### BRIEF
The required output is the exact run of lines below that opens at the line with "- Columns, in" and closes at the line with "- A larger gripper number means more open".

### Collected data entries
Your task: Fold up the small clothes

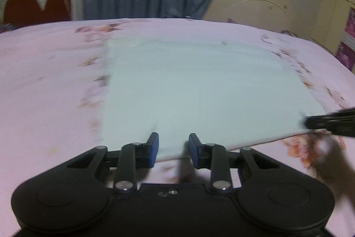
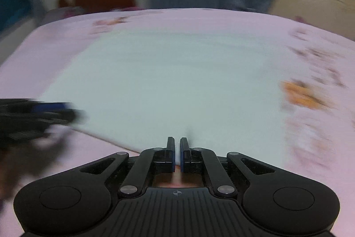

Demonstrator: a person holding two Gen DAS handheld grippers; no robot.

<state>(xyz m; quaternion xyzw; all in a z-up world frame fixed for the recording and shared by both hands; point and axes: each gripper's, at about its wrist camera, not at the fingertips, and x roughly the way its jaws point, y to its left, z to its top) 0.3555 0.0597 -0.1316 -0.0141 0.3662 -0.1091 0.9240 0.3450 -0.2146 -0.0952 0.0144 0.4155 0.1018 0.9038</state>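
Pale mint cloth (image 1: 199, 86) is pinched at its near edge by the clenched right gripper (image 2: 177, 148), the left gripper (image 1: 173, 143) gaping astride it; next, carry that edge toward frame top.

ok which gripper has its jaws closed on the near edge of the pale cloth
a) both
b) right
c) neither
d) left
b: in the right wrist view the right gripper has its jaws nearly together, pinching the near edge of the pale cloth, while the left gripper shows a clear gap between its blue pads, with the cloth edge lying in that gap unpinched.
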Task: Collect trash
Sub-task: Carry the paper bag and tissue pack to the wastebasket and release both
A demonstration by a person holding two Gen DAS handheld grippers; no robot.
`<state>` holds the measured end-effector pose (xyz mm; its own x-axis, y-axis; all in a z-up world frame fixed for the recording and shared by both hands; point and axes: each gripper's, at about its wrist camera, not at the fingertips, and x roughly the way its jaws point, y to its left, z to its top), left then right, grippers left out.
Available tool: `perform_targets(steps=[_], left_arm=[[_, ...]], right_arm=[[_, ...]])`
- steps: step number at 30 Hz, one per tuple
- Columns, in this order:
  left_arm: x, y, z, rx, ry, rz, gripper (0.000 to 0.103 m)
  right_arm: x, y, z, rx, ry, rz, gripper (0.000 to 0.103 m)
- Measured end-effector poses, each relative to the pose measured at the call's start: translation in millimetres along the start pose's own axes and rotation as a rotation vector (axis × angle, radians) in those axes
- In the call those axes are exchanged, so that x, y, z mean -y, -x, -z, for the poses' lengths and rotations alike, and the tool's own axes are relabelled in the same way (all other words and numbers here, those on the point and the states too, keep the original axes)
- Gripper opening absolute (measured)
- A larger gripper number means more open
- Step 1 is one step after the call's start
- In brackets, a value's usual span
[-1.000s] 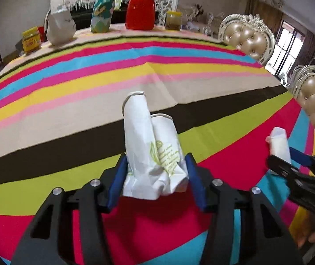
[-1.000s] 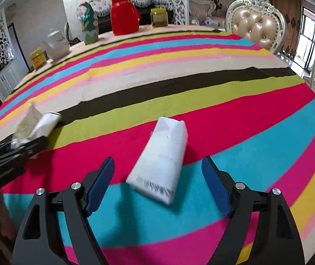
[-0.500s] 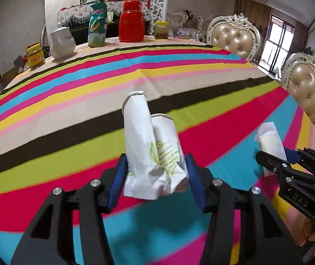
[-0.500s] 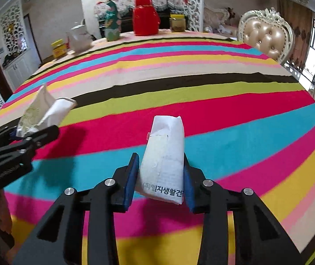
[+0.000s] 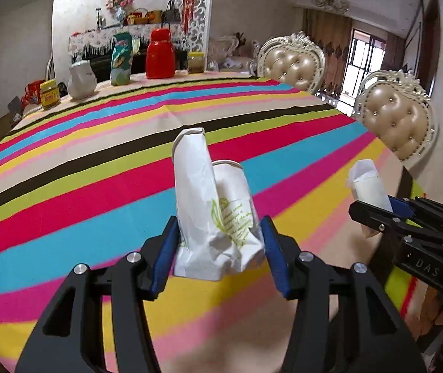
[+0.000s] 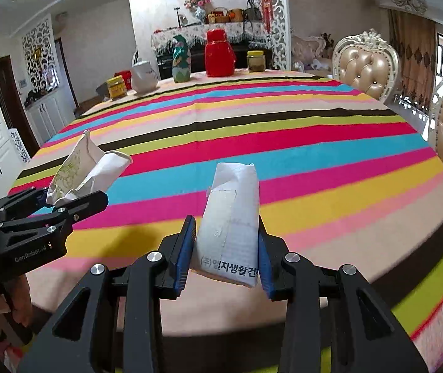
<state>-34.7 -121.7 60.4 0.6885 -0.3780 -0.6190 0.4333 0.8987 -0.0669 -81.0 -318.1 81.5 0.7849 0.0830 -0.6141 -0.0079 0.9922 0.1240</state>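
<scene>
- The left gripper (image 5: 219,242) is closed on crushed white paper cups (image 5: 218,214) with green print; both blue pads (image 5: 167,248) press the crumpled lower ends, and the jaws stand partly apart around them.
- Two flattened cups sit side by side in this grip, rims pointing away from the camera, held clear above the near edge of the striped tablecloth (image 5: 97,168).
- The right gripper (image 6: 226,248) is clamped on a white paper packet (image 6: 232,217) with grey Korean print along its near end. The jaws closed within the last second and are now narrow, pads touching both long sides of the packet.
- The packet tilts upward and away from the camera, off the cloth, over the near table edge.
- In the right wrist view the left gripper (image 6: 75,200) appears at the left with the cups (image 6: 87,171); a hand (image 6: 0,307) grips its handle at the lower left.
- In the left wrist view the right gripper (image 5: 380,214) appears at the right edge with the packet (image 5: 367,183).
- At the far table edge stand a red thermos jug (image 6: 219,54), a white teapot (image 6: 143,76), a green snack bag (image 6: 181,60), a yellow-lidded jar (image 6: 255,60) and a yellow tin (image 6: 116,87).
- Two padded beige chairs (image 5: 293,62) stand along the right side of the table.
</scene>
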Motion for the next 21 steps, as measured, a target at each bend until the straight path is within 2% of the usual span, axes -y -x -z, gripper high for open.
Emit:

### PROBLEM SOLUTION
- Columns, in this order:
  left_arm: x, y, z, rx, ry, rz, gripper (0.000 to 0.103 m)
  right_arm: x, y, z, rx, ry, rz, gripper (0.000 to 0.103 m)
- Measured end-effector poses, each relative to the pose measured at the call's start: translation in millimetres along the start pose's own axes and rotation as a rotation vector (axis × angle, radians) in those axes
- In the call those axes are exchanged, so that x, y, z mean -y, -x, -z, for the poses' lengths and rotations alike, and the tool's own axes are relabelled in the same way (all other words and numbers here, those on the point and the states too, keep the original axes)
- Gripper opening absolute (measured)
- A larger gripper number means more open

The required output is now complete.